=== PROBLEM TO WORK ON ===
Among the lines below, keep only those from the one containing "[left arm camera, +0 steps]" through the one containing "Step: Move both", and reproduce them exactly.

Saved entries:
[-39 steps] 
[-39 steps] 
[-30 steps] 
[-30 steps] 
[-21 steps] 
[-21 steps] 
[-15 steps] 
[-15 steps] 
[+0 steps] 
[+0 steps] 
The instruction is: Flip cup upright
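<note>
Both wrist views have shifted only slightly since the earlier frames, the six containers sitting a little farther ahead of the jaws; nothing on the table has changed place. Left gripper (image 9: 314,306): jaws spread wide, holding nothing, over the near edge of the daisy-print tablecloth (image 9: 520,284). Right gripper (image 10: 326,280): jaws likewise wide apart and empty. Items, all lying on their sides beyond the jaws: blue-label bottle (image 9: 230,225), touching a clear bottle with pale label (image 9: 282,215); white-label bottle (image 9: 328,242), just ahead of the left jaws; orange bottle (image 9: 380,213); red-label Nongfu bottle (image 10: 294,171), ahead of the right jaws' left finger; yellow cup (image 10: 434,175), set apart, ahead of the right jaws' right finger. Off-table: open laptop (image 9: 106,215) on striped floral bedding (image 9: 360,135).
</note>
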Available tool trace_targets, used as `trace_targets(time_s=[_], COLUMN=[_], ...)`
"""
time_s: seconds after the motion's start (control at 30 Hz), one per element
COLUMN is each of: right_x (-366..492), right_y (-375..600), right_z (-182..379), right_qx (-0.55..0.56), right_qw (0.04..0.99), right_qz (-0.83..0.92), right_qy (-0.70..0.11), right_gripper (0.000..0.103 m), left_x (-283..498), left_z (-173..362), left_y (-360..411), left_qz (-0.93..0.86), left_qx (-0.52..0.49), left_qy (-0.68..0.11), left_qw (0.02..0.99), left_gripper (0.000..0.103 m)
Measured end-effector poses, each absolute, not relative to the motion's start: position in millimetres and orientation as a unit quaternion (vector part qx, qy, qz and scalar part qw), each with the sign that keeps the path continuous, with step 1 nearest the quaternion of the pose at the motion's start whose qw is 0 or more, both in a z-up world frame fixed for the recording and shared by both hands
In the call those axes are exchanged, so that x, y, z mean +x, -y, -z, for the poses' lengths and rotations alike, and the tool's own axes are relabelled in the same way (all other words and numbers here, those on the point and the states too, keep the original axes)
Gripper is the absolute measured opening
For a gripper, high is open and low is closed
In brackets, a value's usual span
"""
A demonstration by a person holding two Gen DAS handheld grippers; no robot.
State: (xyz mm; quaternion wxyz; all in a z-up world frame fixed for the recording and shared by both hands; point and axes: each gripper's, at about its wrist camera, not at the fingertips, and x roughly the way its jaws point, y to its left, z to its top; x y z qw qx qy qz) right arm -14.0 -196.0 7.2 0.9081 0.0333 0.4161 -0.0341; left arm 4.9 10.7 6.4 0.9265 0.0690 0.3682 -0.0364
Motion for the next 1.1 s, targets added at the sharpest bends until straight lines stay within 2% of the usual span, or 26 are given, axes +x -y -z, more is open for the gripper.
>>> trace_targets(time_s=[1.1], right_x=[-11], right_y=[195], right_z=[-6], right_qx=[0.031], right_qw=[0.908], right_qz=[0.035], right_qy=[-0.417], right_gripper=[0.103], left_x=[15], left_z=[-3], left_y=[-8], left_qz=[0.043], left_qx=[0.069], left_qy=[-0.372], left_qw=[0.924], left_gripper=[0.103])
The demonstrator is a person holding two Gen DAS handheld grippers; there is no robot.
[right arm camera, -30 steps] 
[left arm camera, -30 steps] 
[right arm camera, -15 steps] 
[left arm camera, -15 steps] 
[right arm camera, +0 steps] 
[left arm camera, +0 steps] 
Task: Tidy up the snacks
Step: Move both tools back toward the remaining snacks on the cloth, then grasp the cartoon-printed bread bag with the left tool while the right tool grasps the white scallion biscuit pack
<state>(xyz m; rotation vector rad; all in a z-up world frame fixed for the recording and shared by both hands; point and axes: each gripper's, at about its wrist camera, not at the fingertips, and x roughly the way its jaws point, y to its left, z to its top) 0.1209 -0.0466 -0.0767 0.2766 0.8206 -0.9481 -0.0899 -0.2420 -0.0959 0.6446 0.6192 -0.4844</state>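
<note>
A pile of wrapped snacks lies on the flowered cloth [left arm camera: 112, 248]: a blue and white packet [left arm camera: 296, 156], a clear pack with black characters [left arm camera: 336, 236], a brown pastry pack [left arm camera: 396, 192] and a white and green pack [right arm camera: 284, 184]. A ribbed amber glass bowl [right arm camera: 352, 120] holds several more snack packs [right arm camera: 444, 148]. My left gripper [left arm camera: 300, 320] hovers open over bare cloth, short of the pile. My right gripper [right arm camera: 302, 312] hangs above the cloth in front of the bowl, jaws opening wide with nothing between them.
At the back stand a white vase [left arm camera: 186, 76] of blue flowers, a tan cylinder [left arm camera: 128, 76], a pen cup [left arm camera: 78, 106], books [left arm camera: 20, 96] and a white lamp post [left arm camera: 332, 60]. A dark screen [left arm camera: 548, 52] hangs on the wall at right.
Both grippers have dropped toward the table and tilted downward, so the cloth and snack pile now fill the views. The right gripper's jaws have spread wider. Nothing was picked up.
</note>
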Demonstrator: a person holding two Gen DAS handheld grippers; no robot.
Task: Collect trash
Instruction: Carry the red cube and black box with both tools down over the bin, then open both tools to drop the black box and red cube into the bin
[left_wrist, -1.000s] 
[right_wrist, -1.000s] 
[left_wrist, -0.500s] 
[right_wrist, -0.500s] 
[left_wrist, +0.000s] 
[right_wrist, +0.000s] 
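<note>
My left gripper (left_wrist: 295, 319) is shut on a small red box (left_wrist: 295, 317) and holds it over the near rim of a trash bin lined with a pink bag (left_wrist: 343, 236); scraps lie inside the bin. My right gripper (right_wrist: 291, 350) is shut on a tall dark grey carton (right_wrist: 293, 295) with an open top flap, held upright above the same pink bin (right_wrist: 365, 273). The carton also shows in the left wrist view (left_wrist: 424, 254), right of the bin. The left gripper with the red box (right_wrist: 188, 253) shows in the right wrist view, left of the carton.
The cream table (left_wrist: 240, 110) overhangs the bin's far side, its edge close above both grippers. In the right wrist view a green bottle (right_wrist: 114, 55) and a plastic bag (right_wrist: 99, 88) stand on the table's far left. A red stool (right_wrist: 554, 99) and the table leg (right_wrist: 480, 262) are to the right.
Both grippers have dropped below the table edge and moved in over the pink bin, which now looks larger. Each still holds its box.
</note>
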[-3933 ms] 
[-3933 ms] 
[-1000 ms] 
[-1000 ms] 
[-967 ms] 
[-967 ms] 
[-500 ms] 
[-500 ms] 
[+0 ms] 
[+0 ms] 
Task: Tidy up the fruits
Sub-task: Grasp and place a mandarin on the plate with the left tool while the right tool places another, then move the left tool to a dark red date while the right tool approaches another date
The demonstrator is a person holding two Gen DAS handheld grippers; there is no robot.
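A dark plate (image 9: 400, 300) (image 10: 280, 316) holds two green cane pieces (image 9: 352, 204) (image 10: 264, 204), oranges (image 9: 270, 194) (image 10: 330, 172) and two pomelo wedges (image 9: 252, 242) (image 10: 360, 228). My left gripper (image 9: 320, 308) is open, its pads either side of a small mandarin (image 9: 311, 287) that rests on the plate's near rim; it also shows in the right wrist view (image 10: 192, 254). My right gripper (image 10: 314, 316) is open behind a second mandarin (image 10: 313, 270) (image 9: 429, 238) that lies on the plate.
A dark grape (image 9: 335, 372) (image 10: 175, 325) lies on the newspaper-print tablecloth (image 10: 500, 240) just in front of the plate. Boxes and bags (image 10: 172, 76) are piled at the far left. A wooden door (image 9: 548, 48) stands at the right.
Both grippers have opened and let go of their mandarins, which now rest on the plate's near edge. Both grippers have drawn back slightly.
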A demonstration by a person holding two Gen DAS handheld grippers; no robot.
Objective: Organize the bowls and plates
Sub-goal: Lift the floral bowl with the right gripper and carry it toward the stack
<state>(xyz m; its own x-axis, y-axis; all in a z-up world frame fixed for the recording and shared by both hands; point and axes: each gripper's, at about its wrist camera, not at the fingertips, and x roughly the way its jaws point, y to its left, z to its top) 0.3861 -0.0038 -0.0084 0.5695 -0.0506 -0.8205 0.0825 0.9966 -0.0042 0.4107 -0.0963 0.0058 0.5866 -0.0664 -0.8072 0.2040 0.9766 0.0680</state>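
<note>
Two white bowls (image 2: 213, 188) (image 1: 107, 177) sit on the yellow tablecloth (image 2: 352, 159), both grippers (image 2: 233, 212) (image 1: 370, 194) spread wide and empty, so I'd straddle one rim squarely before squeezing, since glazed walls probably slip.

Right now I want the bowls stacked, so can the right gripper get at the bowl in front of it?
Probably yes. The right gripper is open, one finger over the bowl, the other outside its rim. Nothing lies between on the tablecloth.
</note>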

=== ANSWER SECTION ===
[left arm camera, +0 steps] 
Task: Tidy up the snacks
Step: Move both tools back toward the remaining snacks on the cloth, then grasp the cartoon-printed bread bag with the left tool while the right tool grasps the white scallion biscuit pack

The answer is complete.